WORK TO COMPLETE: Restate word for word the lines of the entries below, starting with the line that holds "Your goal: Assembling" and ending with the line that holds "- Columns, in", and no others.

MATERIAL PROVIDED:
╭──
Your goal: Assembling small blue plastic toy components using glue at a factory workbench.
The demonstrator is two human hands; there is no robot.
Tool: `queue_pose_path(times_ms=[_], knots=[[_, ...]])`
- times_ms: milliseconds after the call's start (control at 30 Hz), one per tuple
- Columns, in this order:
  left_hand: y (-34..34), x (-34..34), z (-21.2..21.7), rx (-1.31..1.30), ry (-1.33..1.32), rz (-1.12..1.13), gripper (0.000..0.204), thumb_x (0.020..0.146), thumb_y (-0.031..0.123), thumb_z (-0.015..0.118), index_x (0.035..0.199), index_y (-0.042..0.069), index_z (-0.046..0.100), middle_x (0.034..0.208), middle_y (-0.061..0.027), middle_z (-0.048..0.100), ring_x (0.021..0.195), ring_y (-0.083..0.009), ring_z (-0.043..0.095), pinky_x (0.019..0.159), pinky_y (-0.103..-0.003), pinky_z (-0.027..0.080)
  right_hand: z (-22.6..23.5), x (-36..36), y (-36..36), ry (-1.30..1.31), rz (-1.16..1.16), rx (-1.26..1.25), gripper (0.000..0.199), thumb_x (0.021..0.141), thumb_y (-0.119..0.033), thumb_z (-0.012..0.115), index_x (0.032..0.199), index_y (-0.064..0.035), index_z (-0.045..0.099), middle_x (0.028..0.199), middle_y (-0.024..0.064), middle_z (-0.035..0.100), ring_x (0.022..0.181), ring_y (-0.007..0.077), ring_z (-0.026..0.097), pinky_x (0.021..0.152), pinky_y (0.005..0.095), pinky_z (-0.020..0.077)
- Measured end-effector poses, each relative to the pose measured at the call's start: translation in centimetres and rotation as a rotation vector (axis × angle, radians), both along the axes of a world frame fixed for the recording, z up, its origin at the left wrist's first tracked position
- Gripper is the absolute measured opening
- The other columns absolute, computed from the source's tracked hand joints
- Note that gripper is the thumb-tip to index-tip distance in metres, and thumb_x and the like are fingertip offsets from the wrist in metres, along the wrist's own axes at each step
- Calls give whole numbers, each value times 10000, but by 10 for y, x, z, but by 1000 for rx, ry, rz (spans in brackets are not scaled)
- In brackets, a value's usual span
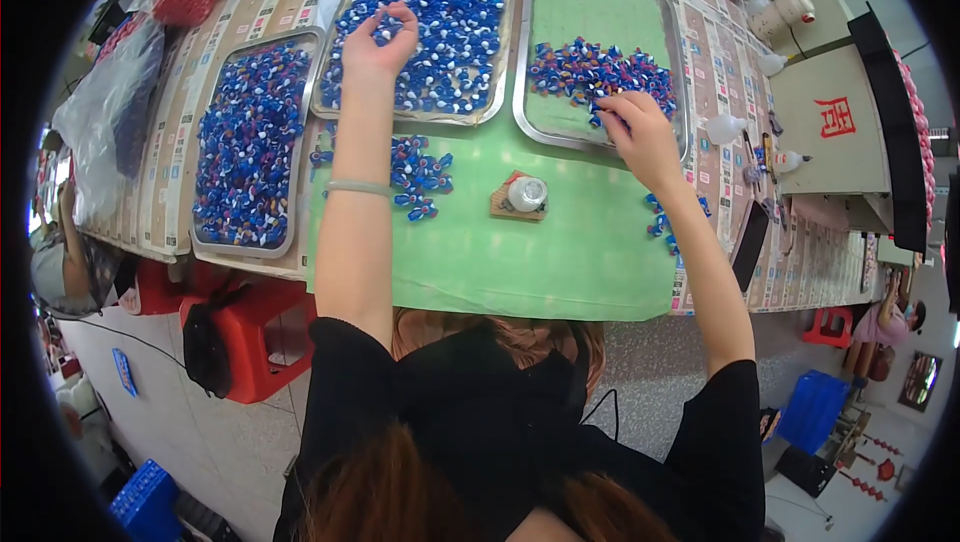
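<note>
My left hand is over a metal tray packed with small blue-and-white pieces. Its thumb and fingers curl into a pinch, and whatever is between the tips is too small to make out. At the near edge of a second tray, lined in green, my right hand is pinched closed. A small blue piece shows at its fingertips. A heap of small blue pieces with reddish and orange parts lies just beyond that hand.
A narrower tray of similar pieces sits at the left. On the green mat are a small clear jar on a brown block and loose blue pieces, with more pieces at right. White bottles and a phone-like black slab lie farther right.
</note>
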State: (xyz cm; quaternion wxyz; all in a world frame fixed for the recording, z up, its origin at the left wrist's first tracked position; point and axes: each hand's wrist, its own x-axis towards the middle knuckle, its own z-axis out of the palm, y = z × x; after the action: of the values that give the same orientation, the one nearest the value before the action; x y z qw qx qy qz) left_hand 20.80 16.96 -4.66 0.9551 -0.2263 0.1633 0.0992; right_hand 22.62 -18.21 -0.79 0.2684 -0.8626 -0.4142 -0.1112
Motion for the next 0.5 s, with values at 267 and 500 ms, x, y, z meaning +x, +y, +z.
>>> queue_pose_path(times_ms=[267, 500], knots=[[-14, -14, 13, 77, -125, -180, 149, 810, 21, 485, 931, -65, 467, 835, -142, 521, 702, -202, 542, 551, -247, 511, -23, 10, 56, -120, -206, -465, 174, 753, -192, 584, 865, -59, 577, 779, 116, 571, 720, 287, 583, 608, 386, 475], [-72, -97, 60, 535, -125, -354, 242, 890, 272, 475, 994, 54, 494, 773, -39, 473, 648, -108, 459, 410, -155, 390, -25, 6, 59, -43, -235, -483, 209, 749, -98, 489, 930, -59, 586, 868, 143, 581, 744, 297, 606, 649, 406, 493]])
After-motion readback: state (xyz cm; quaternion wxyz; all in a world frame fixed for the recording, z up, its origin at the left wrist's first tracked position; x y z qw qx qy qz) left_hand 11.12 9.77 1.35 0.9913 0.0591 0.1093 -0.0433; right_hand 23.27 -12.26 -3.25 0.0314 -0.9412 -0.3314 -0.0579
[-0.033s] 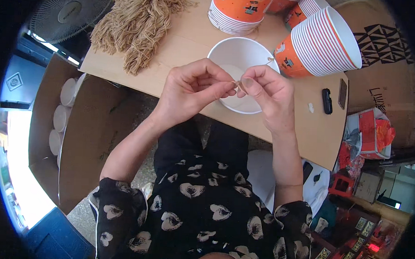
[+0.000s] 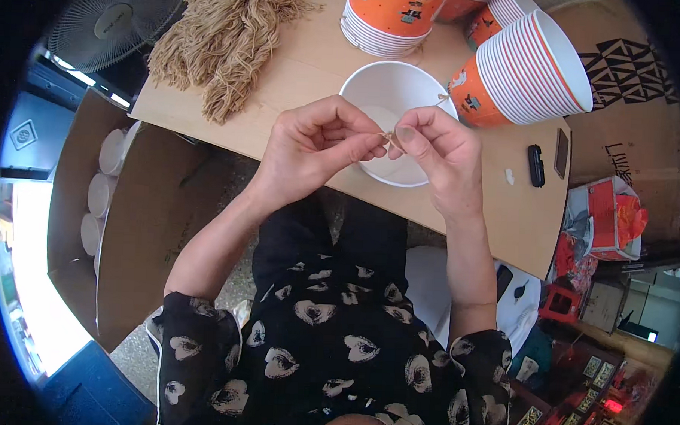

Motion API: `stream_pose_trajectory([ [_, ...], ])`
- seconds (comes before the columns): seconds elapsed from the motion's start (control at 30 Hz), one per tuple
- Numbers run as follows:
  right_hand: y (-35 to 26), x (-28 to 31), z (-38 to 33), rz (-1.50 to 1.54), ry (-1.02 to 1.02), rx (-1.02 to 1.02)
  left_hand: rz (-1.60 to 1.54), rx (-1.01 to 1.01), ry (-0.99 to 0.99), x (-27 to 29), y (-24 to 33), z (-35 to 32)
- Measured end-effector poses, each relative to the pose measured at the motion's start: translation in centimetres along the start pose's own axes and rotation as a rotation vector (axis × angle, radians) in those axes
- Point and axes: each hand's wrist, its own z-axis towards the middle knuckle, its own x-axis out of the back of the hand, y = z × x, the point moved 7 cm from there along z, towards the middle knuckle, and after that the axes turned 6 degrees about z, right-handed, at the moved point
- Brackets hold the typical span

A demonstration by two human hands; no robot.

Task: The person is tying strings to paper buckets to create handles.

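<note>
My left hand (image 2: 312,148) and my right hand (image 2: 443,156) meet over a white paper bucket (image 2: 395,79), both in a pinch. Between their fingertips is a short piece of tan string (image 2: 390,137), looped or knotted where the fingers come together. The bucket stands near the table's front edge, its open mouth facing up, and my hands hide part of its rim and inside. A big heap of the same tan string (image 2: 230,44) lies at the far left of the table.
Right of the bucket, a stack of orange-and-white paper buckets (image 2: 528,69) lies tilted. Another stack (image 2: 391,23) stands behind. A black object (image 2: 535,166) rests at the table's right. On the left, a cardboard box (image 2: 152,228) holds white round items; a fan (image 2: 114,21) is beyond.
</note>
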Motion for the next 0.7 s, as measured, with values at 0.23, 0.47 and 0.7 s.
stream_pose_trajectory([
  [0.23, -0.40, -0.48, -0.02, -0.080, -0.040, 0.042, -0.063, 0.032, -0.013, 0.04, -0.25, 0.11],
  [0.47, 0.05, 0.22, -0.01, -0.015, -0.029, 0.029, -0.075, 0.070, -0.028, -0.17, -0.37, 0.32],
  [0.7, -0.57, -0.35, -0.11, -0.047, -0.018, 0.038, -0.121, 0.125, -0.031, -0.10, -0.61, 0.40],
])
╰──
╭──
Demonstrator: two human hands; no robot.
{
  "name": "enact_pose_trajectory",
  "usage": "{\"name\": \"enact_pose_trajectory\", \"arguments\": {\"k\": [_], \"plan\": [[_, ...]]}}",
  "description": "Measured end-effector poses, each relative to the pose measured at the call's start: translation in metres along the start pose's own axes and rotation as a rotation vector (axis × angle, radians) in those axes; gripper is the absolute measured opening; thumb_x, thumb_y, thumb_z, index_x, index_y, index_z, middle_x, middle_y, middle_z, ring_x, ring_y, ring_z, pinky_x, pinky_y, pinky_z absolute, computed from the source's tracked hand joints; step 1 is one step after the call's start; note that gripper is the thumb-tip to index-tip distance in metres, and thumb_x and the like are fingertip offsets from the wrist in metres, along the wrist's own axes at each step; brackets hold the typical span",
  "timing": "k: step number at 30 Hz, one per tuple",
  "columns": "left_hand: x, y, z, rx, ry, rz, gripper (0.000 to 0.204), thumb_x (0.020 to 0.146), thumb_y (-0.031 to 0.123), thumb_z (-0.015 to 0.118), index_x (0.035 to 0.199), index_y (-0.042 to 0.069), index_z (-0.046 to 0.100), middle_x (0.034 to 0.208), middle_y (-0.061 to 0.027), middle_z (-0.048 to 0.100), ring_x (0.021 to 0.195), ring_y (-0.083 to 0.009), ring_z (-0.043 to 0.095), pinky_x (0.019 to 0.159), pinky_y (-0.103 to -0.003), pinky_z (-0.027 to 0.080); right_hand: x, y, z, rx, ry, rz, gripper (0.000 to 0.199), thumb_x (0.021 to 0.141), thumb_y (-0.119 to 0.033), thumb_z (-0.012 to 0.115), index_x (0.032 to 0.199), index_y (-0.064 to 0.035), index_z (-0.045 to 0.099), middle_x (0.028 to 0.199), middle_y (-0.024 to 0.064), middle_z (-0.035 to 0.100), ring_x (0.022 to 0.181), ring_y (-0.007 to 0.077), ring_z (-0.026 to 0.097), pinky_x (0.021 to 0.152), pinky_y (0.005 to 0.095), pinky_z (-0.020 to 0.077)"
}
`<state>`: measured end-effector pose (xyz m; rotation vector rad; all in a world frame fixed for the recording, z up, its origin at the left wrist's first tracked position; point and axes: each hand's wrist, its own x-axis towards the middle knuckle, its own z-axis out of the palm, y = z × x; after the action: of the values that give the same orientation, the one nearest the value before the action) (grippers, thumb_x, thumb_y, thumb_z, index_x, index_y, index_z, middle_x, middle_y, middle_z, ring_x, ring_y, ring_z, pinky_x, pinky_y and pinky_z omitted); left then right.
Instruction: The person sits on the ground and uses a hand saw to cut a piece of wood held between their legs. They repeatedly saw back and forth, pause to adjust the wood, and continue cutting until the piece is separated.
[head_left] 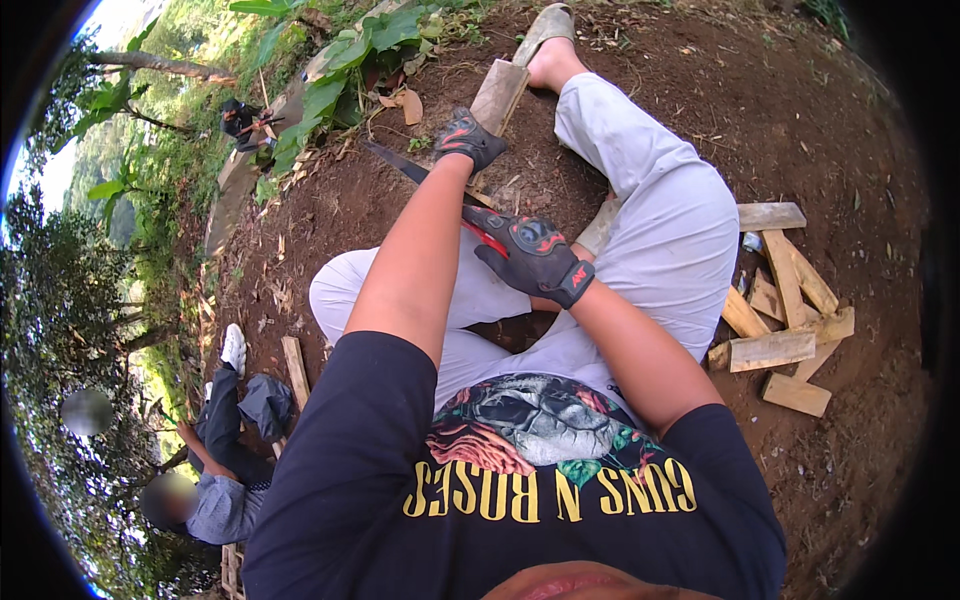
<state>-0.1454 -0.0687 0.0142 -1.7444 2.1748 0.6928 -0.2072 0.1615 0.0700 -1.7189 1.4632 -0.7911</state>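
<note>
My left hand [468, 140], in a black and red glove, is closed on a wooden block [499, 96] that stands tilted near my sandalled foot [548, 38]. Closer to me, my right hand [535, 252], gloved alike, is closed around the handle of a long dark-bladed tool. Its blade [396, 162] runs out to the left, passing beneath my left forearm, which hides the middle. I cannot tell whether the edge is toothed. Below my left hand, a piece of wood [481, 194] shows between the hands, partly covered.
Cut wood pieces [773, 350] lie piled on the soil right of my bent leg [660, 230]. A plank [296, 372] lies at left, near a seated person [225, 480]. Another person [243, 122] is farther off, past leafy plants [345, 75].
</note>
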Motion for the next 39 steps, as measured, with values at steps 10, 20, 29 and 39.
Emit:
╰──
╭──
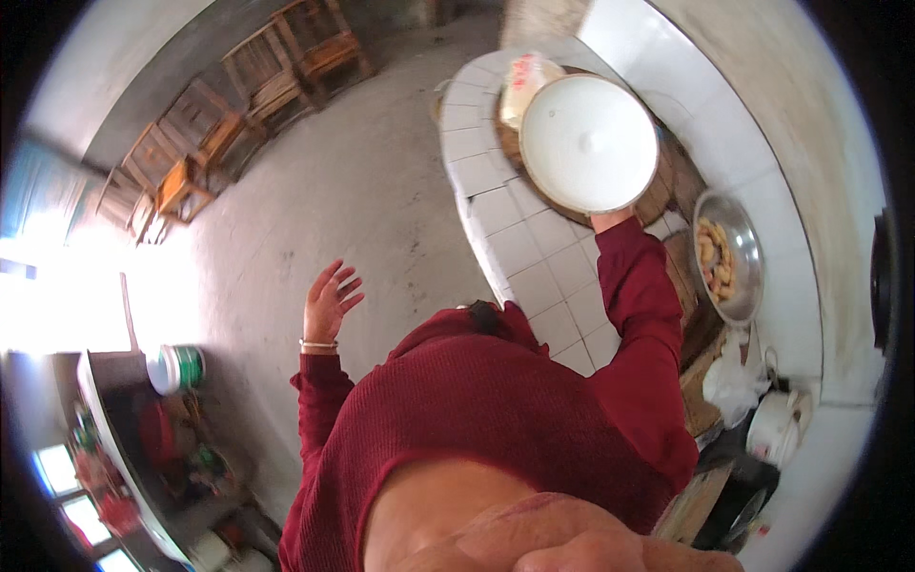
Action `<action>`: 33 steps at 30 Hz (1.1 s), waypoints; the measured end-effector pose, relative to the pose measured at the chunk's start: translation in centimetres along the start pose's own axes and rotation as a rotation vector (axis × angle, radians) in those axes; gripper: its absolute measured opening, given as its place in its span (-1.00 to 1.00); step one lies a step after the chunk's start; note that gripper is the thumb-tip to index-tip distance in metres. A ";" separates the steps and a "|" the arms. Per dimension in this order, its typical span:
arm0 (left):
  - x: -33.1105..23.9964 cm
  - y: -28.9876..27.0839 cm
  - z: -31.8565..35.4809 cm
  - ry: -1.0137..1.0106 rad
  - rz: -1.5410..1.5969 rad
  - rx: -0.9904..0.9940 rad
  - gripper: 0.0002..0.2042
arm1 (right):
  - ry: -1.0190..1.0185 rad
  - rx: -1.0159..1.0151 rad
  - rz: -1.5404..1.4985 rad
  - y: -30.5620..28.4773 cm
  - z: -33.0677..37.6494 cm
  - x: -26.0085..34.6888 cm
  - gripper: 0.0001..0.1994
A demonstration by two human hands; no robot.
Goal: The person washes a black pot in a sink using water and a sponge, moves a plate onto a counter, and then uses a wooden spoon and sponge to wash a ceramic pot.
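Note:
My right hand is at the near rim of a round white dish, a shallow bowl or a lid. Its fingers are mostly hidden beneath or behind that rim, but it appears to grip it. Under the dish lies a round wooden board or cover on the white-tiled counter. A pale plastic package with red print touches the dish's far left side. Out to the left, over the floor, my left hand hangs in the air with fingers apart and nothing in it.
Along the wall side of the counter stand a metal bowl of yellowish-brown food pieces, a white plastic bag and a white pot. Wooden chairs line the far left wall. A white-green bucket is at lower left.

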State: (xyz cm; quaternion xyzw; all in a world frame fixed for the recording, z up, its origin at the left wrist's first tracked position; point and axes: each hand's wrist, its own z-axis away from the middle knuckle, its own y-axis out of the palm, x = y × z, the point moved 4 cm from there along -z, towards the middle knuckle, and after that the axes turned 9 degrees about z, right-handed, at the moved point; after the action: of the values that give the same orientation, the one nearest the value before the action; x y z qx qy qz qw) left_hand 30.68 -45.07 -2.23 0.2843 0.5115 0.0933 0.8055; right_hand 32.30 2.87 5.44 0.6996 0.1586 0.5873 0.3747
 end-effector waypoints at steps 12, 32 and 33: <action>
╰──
SOLUTION FOR THIS TASK:
Your goal: Assembling small blue plastic toy components using glue at a factory workbench.
The demonstrator is two human hands; there is no robot.
Tool: `queue_pose_path(times_ms=[_], knots=[[_, ...]])`
- times_ms: milliseconds after the call's start (control at 30 Hz), one per tuple
- Columns, in this order:

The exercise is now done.